There were illuminated capitals at the head of each gospel. The book had little decoration other than this, and a much worn binding. It was the only book in Mape outside the Hall or here, in Father’s Pickard’s house. Father Pickard owned a copy of the Epistles of Horace, inscribed by himself, together with a pocket Bible and assorted extracts from Juvenal, Ovid and Statius.
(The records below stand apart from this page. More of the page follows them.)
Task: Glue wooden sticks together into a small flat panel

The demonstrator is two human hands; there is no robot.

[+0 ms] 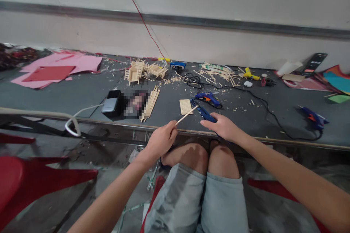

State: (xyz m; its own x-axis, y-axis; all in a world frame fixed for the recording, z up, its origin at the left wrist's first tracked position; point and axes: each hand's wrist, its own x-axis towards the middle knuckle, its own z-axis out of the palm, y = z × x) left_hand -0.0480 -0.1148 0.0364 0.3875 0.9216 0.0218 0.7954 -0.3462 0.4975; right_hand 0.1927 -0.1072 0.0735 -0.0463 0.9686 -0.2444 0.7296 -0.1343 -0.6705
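Observation:
My left hand (162, 139) is closed on one end of a thin wooden stick (186, 115), which points up and to the right. My right hand (222, 126) grips blue-handled pliers (205, 113), their jaws tilted toward the back left. The stick's far end lies at or very near the pliers; whether the jaws touch it I cannot tell. Just behind the stick, a small flat panel of sticks side by side (185, 107) rests on the table. A blue glue gun (208, 98) lies beyond the pliers. To the left is a bundle of longer sticks (151, 103).
Small wooden chair models (136, 71) stand toward the back, near scattered stick offcuts (218, 72). A power bank (112, 102) with a white cable sits left. Another glue gun (314, 117) lies right, its black cord crossing the table. Pink paper (87, 62) covers the far left.

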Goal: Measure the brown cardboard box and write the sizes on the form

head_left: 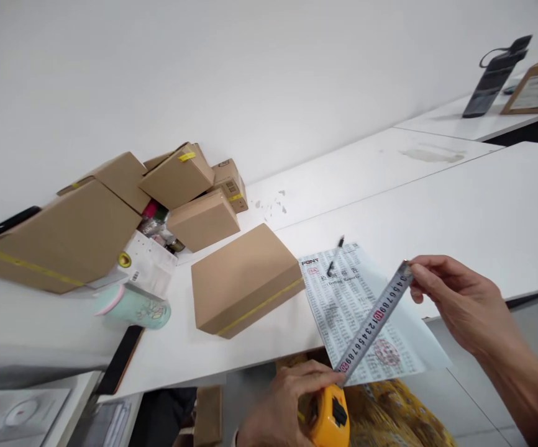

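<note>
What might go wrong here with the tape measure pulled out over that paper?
The metal blade is drawn out, its tip pinched in the right hand; if that slips, it could snap back toward the left hand on the tape measure.

The paper overhangs the table edge, so a brush from either hand might slide it off, perhaps dragging along the pen lying on it.

White tabletop (pixel 465 211), kinda scuffed behind the yellow-taped box (pixel 245 276). A printed sheet (pixel 357 298) is just right of that box, hanging over the front edge. Mint cup (pixel 136 307) sits to its left, more cartons (pixel 204 220) behind-left, dark bottle (pixel 490 84) well off back-right.
</note>
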Motion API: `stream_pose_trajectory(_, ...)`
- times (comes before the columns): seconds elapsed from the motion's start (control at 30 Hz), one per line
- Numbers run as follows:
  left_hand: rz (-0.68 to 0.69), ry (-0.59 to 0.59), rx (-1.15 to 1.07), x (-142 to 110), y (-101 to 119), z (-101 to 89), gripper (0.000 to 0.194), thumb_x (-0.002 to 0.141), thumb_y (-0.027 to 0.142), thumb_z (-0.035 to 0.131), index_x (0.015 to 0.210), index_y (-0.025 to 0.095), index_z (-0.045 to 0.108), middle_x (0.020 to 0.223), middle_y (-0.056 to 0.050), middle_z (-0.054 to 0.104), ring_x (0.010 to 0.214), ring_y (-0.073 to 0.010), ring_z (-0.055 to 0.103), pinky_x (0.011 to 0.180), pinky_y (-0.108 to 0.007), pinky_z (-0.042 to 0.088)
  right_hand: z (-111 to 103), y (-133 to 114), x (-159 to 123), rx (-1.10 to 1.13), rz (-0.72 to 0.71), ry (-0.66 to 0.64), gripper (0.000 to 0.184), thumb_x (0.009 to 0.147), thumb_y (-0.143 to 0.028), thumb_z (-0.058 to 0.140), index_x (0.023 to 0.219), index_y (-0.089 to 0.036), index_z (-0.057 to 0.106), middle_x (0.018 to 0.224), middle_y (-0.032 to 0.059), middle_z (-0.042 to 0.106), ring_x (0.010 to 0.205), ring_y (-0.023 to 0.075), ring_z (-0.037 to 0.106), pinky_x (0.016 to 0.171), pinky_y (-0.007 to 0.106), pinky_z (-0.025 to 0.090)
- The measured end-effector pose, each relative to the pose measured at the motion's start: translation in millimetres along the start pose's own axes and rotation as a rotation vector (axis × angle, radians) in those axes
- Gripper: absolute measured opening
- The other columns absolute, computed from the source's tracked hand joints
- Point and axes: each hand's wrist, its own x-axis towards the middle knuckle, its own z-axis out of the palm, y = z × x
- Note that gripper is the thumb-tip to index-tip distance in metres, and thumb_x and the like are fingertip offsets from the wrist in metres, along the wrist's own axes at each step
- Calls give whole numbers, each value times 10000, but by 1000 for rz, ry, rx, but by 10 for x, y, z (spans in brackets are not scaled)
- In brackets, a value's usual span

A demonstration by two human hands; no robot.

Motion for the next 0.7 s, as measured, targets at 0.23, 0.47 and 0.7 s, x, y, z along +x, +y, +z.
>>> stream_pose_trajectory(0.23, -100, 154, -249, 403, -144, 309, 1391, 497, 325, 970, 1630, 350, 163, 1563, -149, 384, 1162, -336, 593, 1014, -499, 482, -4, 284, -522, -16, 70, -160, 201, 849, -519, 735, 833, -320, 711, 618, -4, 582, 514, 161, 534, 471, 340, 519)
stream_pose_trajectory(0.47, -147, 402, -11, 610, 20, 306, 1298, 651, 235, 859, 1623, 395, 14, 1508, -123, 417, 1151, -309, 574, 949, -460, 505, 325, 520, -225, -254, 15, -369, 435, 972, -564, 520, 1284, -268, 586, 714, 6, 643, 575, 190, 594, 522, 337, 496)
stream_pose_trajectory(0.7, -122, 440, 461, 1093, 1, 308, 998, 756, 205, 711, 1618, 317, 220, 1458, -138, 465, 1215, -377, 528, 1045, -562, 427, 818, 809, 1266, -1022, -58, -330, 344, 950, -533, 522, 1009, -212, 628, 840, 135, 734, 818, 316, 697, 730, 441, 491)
The Baron also had a Bible, Book One of The Aeneid and part of the Categories of Aristotle with commentaries by Boethius, which he had purchased for Godric.
Ralf had no feeling for Latin, other than for its ruthless precision. The words fitted together like the parts of a machine.
Latin was the language of learning and administration, essential to those destined for higher things. He was no longer sure why he continued to bother with it. The pretence pleased his parents, and especially his mother: and it pleased Father Pickard, who seemed fond of him. The lessons had been going on ever since he had come to Mape.
When he got home, Ralf found his father there. As usual, he had walked the seven miles from Rushton. Once he had finished eating, he gave Ralf the disquieting news that he wished to talk to him and suggested that they went outside.
The day was overcast, though dry. Beyond the hedge dividing Jacob’s front garden from the roadway, the village green rose towards a clump of three English oaks. Under the largest of these stood an old bench. The ground just in front of it, bare of grass, was littered with small twigs and a few husks and cups of acorns.
“Ralf, how would you feel about working at Rushton?”
He had been twice to the boatyard where his father was employed, ostensibly just to look, but also to be shown. Last winter Linsell had tried to secure him an apprenticeship.